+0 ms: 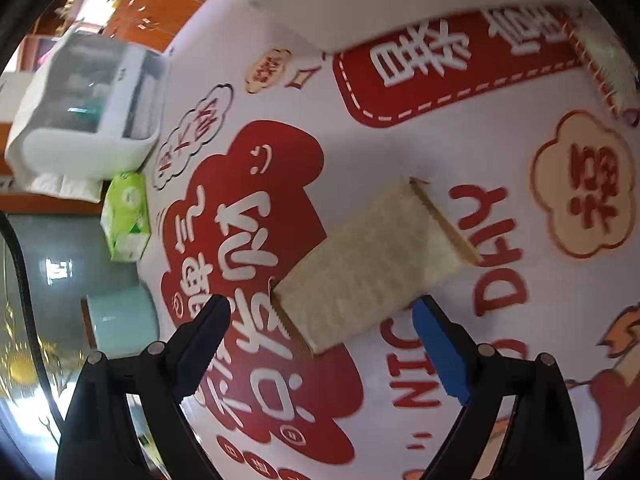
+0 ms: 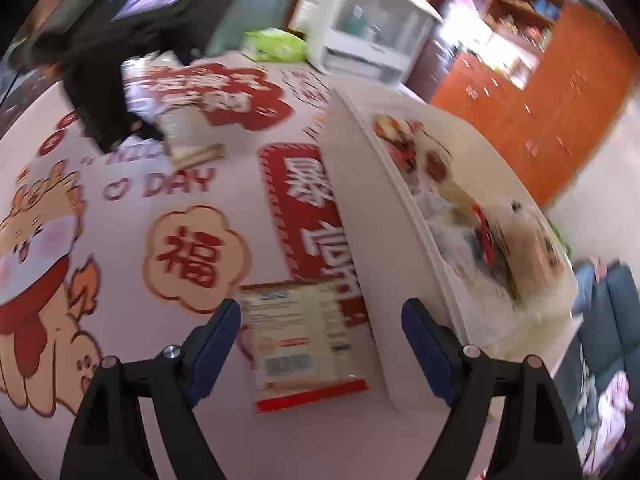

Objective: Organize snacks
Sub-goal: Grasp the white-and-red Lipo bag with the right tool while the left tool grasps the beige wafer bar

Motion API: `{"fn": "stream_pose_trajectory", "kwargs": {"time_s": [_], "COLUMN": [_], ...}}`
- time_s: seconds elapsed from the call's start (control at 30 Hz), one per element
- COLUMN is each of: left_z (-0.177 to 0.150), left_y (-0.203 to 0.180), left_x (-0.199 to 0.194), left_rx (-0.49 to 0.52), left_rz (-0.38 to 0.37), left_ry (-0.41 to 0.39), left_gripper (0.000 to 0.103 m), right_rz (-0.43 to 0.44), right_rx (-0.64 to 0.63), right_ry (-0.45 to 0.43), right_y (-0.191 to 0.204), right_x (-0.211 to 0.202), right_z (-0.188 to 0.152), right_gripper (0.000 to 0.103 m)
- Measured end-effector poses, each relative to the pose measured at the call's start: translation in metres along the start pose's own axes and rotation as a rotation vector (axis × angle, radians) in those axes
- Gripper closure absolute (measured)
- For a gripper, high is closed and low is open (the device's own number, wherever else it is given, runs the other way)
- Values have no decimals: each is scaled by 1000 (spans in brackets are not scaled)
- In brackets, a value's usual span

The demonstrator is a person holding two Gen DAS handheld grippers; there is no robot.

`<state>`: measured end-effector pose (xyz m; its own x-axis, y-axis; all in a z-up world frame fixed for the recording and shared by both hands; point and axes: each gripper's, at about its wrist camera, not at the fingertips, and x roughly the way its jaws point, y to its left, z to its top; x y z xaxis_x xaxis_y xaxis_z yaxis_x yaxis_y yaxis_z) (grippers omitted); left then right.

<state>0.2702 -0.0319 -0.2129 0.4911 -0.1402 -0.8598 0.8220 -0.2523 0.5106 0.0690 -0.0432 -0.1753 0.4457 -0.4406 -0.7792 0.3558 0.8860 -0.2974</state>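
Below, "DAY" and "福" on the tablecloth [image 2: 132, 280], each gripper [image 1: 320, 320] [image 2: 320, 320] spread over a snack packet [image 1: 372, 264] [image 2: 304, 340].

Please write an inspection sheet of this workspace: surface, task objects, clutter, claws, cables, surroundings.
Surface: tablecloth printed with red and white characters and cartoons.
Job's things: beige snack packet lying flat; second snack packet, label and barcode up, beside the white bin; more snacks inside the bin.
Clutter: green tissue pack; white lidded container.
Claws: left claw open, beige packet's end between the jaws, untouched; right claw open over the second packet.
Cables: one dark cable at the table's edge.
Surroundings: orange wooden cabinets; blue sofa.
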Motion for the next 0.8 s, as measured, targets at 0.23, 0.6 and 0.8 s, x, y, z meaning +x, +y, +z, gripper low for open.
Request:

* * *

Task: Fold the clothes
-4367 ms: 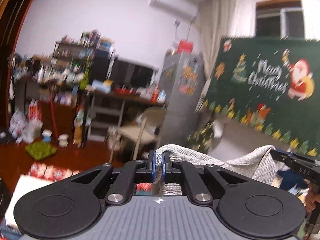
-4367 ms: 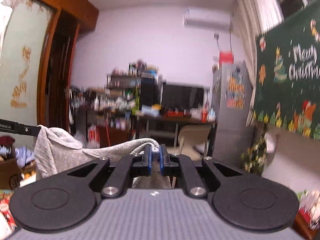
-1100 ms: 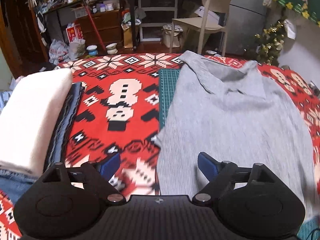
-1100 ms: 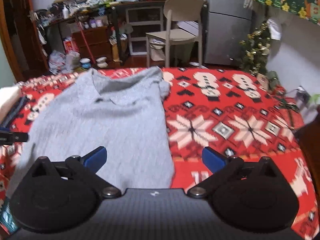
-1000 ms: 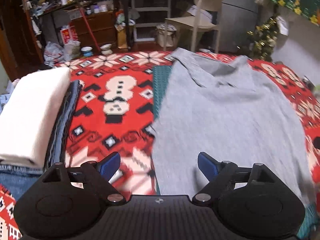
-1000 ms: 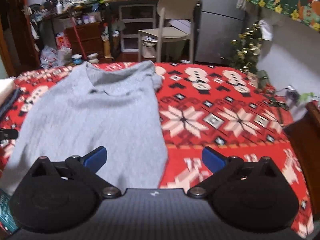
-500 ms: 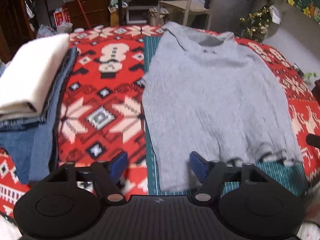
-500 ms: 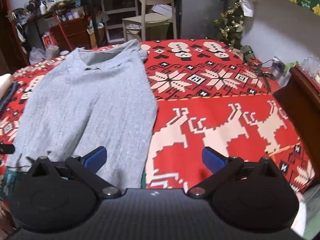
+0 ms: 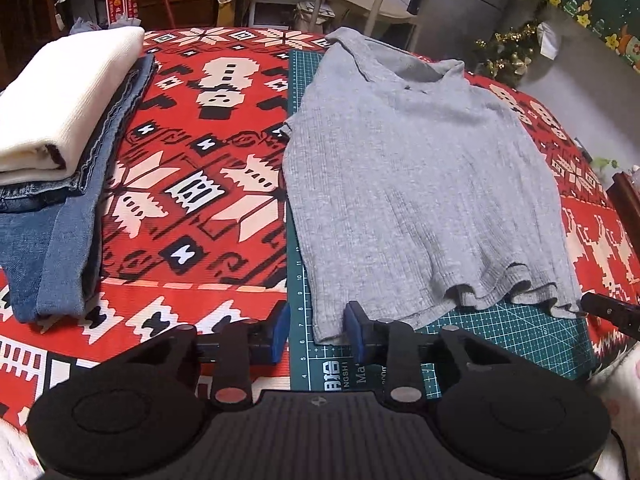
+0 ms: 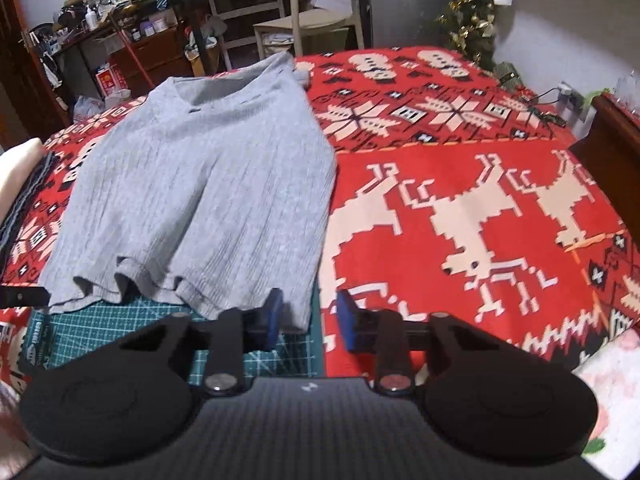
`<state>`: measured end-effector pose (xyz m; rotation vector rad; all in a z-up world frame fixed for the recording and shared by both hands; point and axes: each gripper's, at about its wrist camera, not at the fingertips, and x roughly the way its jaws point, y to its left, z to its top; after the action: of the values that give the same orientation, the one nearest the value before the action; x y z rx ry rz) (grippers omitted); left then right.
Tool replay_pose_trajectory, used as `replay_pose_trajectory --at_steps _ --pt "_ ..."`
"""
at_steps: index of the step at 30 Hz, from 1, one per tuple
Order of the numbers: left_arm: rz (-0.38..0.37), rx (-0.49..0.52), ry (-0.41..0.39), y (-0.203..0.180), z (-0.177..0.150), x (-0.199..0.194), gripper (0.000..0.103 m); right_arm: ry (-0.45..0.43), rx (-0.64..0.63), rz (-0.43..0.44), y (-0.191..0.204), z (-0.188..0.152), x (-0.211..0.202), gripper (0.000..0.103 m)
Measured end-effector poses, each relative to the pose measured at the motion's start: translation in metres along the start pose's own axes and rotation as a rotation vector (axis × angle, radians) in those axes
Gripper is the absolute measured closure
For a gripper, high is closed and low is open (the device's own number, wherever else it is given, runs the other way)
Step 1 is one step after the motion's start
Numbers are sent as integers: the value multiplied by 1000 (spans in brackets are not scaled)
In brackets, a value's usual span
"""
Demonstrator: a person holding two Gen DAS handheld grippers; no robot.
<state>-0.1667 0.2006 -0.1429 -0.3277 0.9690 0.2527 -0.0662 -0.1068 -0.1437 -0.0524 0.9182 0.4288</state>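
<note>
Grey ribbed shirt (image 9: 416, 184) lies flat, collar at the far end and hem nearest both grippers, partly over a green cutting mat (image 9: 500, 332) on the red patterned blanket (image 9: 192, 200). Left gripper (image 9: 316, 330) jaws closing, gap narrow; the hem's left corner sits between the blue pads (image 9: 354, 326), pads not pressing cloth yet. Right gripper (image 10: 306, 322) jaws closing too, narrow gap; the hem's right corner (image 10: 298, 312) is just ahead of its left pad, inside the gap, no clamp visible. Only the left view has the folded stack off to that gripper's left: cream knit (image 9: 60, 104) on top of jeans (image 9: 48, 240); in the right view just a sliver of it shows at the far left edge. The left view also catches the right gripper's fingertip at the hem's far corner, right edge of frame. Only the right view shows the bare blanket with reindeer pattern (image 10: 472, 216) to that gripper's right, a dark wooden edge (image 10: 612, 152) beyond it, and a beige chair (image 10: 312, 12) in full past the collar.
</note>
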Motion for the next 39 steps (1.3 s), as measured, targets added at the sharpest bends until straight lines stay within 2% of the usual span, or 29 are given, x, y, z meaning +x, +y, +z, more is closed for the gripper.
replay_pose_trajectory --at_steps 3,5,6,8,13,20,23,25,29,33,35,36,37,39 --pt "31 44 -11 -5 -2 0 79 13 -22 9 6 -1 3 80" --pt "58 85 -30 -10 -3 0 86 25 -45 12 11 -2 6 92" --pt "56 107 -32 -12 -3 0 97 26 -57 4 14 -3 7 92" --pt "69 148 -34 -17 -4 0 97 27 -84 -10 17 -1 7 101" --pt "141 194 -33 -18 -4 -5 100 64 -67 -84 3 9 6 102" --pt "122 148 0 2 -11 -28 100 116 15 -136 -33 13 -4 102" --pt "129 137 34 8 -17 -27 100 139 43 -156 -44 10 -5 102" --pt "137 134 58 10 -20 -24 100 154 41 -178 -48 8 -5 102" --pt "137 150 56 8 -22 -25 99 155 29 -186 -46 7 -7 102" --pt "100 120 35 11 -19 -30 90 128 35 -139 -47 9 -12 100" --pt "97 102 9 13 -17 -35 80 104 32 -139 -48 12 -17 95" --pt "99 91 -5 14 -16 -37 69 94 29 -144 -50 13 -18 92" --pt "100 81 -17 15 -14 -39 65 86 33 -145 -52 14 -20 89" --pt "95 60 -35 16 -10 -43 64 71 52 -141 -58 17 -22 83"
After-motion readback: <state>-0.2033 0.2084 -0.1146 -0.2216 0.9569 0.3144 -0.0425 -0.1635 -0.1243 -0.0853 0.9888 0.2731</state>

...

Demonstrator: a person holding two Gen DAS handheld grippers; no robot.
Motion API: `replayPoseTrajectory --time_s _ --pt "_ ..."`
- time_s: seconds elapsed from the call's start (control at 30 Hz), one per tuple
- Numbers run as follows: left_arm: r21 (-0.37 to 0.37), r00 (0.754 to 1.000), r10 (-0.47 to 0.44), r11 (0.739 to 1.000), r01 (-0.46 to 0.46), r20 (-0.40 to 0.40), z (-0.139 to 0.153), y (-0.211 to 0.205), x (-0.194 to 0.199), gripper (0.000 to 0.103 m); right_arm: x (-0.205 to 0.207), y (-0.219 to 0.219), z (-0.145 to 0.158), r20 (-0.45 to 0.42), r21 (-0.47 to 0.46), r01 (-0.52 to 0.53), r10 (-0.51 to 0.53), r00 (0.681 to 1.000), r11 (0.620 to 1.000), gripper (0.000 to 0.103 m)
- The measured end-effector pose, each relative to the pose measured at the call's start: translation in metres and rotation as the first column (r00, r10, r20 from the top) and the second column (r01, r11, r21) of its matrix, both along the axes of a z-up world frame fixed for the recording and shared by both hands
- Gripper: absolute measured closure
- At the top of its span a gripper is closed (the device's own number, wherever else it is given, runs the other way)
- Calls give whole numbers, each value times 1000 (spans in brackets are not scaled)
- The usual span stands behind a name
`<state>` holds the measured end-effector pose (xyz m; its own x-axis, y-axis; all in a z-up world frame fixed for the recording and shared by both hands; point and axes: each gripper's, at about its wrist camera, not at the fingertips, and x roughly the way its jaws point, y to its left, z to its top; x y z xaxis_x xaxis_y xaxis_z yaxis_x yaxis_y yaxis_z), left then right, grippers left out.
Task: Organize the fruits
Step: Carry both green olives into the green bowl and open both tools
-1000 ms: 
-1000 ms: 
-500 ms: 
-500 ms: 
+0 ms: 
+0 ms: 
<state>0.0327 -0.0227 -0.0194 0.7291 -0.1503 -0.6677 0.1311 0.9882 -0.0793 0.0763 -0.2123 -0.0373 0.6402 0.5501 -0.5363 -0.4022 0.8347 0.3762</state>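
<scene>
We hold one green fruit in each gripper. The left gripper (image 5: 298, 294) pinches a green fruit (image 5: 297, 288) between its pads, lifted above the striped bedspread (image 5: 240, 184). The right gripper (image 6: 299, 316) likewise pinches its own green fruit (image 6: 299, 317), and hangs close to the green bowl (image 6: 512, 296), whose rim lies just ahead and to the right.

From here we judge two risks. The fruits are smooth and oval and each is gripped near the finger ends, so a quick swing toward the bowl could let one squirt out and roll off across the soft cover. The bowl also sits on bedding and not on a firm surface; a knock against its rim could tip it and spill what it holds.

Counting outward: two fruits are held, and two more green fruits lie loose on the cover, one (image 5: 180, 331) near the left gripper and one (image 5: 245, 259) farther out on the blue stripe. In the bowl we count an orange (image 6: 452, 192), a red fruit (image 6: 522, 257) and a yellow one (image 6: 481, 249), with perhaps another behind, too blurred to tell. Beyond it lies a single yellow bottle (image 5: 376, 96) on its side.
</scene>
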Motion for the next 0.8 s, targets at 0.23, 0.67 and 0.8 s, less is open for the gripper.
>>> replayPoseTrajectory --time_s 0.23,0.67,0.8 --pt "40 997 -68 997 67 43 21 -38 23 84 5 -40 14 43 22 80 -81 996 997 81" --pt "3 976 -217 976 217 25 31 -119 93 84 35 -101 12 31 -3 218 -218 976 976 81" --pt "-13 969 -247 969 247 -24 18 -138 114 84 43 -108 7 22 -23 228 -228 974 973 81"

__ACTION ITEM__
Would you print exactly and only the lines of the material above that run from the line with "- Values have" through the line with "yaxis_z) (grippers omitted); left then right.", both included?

__EXPECTED ANSWER__
- Values have no decimals: each is scaled by 1000 (spans in brackets are not scaled)
- In brackets, a value's usual span

The demonstrator is a person holding two Gen DAS handheld grippers; there is no robot.

`<state>`: measured end-effector pose (xyz m; its own x-axis, y-axis; all in a z-up world frame fixed for the recording and shared by both hands; point and axes: each gripper's, at about its wrist camera, not at the fingertips, and x roughly the way its jaws point, y to its left, z to its top; x y z xaxis_x xaxis_y xaxis_z yaxis_x yaxis_y yaxis_z) (grippers omitted); left then right.

The exercise was answered completely.